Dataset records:
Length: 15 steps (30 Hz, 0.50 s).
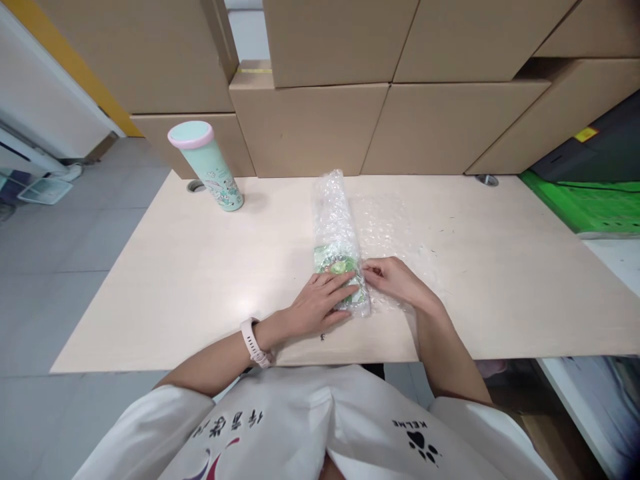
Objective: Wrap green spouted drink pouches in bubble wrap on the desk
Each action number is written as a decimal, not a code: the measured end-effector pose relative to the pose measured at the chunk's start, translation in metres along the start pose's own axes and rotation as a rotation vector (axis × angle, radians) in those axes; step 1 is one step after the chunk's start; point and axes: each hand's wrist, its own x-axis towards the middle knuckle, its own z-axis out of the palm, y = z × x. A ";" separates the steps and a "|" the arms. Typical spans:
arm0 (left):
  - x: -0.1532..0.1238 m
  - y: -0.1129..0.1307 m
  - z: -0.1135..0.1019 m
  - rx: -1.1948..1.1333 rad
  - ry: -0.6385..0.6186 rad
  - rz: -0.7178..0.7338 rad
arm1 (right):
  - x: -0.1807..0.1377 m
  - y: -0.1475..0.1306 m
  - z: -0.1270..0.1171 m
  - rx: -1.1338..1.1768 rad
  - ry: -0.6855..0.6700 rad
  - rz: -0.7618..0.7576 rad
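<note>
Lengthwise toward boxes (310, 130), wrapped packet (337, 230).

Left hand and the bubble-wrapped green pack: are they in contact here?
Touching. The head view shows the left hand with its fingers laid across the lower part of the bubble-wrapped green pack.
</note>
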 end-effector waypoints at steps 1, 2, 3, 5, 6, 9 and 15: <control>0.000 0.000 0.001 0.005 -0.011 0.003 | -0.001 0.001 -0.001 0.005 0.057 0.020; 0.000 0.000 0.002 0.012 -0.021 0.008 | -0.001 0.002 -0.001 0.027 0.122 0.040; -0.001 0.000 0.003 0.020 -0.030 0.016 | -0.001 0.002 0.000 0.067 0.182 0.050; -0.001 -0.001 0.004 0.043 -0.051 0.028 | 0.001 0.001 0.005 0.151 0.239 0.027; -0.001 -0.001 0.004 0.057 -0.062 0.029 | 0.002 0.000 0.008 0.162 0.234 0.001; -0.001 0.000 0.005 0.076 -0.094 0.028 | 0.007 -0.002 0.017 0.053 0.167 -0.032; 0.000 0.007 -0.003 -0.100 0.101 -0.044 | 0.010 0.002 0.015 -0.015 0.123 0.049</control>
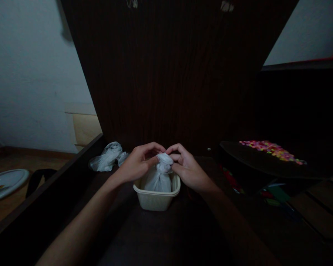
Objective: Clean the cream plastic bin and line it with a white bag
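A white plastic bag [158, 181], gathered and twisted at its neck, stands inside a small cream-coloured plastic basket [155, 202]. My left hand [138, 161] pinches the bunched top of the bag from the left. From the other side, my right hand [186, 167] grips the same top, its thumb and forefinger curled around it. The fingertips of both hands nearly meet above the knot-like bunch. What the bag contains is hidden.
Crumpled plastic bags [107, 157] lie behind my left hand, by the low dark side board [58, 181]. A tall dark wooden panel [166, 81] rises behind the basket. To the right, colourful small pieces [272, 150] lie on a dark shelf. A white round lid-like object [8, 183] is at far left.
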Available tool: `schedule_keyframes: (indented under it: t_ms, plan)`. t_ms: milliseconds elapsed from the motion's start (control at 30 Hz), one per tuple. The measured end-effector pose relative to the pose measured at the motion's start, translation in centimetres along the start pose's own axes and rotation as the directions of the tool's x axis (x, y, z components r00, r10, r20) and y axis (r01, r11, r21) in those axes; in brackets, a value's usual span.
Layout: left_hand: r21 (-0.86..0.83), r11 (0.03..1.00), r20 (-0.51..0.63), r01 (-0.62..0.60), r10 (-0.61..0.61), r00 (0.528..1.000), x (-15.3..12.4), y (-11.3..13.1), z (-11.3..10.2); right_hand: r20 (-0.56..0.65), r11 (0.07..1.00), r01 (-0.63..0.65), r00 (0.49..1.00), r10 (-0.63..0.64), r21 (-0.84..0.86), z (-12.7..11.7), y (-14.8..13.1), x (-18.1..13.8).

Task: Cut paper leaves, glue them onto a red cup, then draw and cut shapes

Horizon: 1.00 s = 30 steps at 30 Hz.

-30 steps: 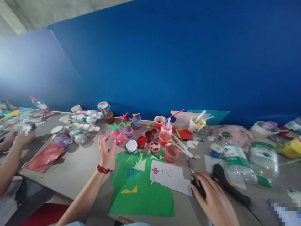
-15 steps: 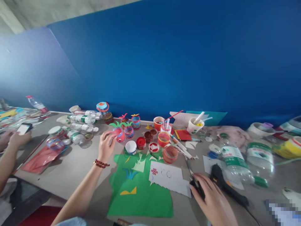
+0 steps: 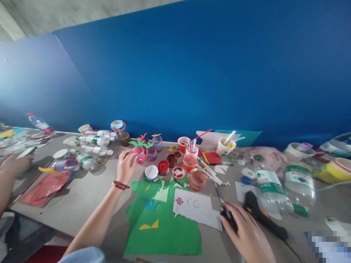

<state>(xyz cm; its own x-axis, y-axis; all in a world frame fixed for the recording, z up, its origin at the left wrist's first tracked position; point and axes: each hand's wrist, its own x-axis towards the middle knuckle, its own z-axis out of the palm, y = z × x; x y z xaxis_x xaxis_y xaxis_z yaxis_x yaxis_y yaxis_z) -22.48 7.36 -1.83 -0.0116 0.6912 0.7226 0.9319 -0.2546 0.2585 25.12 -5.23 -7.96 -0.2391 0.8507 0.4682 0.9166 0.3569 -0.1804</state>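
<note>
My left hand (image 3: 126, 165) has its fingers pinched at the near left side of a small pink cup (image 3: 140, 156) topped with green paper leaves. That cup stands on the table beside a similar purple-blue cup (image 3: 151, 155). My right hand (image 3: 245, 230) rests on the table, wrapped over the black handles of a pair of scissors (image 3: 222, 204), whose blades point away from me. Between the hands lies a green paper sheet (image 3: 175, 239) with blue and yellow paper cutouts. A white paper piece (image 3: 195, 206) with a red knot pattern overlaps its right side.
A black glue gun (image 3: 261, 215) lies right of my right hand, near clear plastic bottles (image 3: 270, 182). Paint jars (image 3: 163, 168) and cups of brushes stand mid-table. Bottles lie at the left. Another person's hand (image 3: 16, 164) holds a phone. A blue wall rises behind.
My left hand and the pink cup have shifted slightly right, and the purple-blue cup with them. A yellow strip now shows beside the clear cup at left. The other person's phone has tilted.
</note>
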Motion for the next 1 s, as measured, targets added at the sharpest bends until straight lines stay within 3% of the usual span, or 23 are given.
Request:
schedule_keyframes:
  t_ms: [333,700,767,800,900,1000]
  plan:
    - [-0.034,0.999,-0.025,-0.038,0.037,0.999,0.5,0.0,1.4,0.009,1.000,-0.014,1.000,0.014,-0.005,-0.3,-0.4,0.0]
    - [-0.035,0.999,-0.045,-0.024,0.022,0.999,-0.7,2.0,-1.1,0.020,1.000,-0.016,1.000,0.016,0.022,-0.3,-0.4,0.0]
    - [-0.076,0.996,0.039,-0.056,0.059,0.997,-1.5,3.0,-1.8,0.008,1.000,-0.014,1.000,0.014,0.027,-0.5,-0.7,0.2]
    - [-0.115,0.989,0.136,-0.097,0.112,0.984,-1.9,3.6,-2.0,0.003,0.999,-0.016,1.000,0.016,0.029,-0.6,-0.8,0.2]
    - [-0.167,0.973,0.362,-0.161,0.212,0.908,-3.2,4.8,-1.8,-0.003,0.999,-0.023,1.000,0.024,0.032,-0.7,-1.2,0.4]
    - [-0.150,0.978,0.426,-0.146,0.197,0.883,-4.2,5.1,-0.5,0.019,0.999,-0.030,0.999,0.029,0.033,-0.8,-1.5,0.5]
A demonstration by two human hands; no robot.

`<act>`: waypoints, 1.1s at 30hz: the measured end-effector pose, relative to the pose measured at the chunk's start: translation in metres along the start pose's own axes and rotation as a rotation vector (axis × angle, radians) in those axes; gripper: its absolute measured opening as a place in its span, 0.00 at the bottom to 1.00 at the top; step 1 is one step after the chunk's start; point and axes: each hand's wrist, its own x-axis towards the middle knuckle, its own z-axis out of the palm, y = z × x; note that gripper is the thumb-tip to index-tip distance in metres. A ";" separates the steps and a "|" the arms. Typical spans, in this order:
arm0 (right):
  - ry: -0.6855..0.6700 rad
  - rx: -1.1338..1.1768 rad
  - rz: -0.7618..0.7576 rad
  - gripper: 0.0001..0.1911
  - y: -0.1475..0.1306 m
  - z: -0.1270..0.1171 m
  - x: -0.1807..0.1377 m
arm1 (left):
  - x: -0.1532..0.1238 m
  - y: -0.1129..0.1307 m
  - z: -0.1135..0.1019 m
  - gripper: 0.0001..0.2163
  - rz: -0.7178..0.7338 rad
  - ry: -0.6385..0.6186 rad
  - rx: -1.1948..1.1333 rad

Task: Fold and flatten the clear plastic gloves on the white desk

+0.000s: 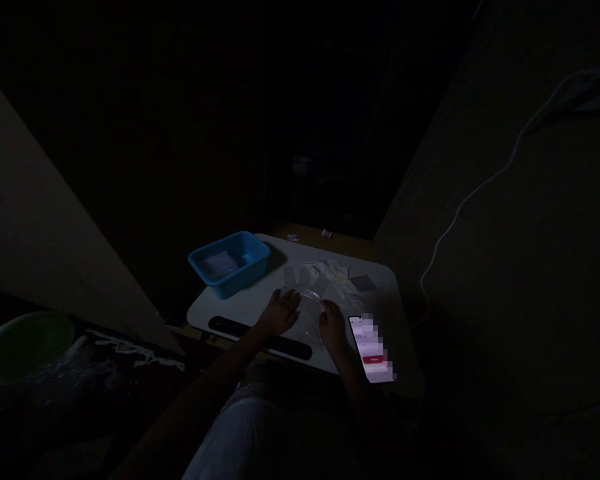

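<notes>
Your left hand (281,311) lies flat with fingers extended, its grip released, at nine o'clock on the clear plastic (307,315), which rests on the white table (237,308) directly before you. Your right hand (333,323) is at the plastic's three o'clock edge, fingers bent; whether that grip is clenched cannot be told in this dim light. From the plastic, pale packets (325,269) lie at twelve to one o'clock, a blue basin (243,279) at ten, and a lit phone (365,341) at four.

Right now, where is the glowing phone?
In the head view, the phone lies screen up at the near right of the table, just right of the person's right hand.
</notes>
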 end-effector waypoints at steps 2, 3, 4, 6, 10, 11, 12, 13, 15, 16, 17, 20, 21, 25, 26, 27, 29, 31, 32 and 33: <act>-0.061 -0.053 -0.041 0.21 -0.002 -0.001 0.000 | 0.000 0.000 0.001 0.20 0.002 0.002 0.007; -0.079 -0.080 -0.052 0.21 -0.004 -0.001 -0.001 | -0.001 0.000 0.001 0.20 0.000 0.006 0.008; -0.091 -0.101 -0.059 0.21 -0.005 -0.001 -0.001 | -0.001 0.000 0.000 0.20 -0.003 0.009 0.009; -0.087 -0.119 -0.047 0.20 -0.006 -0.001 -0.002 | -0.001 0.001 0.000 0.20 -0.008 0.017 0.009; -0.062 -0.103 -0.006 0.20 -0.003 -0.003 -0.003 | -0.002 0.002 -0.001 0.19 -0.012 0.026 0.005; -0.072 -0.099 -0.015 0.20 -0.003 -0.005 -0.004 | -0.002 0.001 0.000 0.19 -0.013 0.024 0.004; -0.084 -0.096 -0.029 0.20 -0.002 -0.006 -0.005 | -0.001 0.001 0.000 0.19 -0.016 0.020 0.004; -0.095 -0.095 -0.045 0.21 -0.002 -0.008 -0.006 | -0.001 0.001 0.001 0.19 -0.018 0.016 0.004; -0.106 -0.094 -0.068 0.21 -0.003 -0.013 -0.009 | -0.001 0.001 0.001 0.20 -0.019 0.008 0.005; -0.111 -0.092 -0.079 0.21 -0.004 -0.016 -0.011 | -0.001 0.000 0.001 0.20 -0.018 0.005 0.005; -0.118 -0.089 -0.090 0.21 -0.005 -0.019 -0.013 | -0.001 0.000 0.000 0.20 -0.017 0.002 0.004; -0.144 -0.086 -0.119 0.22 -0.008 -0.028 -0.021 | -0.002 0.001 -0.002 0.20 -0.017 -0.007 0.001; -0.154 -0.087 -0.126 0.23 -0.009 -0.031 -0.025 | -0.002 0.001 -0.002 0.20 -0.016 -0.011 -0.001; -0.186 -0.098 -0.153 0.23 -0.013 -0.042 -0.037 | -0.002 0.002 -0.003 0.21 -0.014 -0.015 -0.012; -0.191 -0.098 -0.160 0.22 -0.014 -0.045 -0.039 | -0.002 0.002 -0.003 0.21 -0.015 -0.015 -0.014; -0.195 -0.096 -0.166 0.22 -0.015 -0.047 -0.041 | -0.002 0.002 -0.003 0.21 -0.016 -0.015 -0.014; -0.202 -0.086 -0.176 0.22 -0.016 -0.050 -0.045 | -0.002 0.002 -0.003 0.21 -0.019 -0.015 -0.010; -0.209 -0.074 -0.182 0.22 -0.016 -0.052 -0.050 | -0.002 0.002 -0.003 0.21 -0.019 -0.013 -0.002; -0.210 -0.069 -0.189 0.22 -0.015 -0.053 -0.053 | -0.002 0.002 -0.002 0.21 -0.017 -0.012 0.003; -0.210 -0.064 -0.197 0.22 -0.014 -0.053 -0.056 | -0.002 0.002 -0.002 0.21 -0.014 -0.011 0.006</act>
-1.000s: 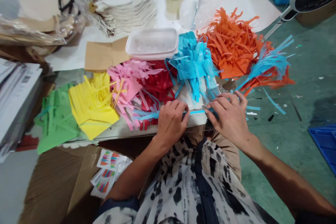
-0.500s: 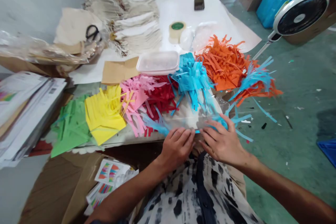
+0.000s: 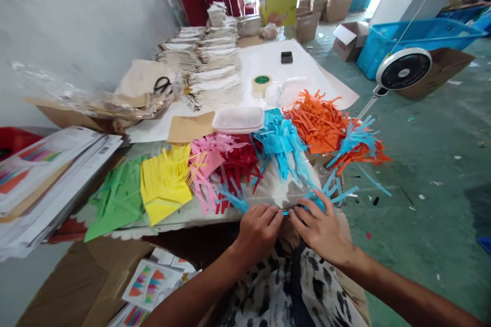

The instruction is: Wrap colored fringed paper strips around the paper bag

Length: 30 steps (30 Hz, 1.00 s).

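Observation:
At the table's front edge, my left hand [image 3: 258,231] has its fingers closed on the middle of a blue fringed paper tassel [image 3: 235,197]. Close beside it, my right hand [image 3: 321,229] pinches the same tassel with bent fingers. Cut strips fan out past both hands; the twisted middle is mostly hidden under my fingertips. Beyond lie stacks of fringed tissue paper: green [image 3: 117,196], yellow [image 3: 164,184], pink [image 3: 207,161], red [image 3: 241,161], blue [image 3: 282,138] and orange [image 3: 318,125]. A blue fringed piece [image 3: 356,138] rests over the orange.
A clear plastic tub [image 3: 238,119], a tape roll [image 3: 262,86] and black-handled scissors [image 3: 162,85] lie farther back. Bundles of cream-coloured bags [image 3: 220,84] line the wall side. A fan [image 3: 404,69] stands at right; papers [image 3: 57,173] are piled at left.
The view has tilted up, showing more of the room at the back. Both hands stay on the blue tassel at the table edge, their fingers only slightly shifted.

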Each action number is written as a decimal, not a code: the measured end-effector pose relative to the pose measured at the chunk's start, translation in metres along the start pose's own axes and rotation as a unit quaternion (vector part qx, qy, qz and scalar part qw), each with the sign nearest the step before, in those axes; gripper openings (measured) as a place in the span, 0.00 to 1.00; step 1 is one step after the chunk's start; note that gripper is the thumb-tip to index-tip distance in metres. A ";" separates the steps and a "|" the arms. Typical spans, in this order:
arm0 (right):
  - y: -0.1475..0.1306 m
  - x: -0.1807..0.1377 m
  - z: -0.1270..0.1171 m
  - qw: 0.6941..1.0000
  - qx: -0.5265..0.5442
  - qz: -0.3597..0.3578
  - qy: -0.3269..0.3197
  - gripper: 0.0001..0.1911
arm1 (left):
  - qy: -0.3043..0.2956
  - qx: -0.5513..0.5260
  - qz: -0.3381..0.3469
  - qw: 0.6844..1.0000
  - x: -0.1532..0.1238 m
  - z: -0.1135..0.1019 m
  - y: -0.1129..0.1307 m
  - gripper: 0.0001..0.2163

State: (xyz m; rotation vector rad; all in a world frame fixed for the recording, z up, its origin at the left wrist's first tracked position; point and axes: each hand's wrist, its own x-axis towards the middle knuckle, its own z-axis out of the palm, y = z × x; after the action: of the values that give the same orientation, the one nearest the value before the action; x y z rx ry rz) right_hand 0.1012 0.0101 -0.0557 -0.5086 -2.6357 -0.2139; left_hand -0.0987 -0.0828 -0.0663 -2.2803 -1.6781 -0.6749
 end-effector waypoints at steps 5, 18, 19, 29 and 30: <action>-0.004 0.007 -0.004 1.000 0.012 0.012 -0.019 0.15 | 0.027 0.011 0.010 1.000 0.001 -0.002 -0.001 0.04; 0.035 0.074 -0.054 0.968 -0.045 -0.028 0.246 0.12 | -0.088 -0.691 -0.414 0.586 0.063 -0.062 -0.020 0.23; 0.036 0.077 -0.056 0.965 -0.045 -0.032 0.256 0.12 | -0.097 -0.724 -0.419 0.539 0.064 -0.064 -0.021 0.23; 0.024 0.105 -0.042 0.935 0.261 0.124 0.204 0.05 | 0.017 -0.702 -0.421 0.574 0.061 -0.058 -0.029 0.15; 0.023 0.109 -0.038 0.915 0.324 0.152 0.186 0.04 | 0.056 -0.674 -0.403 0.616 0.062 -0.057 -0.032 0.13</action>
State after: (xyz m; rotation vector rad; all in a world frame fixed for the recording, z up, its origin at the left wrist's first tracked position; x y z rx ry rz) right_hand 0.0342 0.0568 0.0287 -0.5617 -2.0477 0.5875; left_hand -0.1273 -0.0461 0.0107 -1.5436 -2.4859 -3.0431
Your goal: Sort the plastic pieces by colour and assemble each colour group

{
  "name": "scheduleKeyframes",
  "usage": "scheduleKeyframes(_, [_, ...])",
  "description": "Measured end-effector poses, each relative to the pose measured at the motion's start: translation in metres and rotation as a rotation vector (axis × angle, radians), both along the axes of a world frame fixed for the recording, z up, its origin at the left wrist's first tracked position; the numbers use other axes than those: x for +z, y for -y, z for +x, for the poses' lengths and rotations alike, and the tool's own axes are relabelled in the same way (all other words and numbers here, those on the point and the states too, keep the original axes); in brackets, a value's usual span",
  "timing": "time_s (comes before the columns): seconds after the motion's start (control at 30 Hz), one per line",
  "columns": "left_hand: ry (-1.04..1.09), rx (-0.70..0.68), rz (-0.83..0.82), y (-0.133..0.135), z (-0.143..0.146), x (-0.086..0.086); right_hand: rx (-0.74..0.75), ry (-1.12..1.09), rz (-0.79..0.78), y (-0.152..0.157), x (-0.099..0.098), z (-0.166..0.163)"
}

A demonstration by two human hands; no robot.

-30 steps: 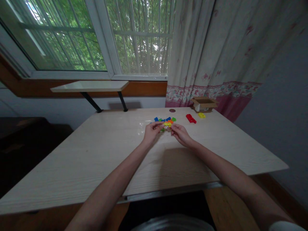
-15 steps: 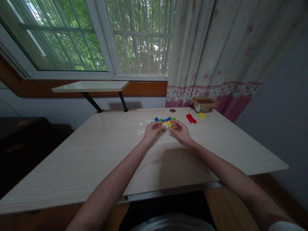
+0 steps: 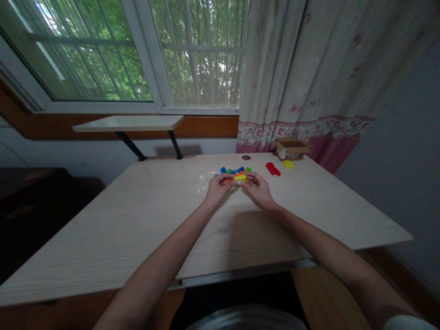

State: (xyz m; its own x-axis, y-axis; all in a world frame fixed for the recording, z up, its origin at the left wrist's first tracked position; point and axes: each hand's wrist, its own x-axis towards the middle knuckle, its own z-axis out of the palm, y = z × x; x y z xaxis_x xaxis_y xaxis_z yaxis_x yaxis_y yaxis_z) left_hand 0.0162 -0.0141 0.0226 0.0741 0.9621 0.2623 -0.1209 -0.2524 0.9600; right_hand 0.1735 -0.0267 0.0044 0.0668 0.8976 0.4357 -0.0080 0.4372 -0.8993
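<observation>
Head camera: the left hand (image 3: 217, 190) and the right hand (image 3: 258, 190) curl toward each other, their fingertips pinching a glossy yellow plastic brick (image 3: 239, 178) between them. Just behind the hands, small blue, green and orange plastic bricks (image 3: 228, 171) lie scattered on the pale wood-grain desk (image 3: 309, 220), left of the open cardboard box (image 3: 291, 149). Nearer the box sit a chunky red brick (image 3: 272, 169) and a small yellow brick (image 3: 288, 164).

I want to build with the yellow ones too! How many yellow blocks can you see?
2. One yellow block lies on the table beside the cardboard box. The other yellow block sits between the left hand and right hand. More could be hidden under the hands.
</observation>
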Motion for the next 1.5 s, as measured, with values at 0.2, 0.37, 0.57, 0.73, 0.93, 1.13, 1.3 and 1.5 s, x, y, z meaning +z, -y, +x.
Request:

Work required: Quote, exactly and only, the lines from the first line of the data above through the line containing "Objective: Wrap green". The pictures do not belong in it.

Answer to this task:
Length: 15 steps (30 Hz, 0.50 s).
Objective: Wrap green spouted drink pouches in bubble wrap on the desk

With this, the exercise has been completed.